Mieszkańcy lokalu na parterze, gdzie wybuchł pożar już spali. Było około północy, kiedy kobieta poczuła niepokojący swąd. Wtedy się obudziła.
- Dostrzegła, że palą się papiery i pozostałe przedmioty, jakie trzymali przy piecu – relacjonuje st. kpt. Andrzej Ciosk, rzecznik prasowy straży pożarnej.
Kobieta szybko obudziła męża, a ten przygasił pożar, wyniósł butlę z gazem i wyłączył prąd. W mieszkaniu było też dwoje dzieci w wieku 10 lat i 9 miesięcy.

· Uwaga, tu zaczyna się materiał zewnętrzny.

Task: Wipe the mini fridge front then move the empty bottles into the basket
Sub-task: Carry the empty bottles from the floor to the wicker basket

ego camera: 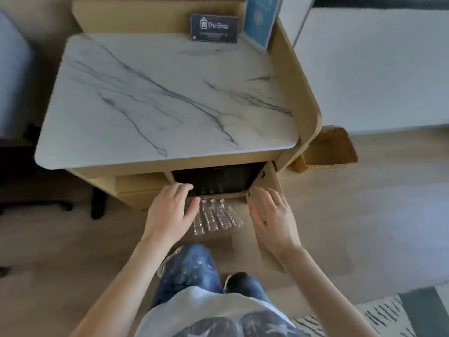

Oboje zostali ewakuowani, podobnie jak pozostałych dwóch lokatorów tego wielorodzinnego budynku. Strażacy szybko zlokalizowali źródło pożaru. Dzięki temu opanowali niebezpieczeństwo na tyle, że spaliły się jedynie wszystkie materiały zgromadzone wokół pieca, w tym różne plastiki. Okopcone zostało też całe mieszkanie.
- Mogło się skończyć dużo gorzej – kwituje st. kpt. Andrzej Ciosk.
Komentarze (1)
jesli swąd to juz nie trzeba dodawac ze niepokojacy. Niepokojacy to zapach... i zapalily sie papiery...napisane tak jak sie mowi potocznie-a to niby portal.
okopcone tez zostalo cale mieszkanie-jejku dobrze ze dodano ze cale, bo normalnie zaczernienie nastepuje tylko w 1/2 lub nawet w 1/4.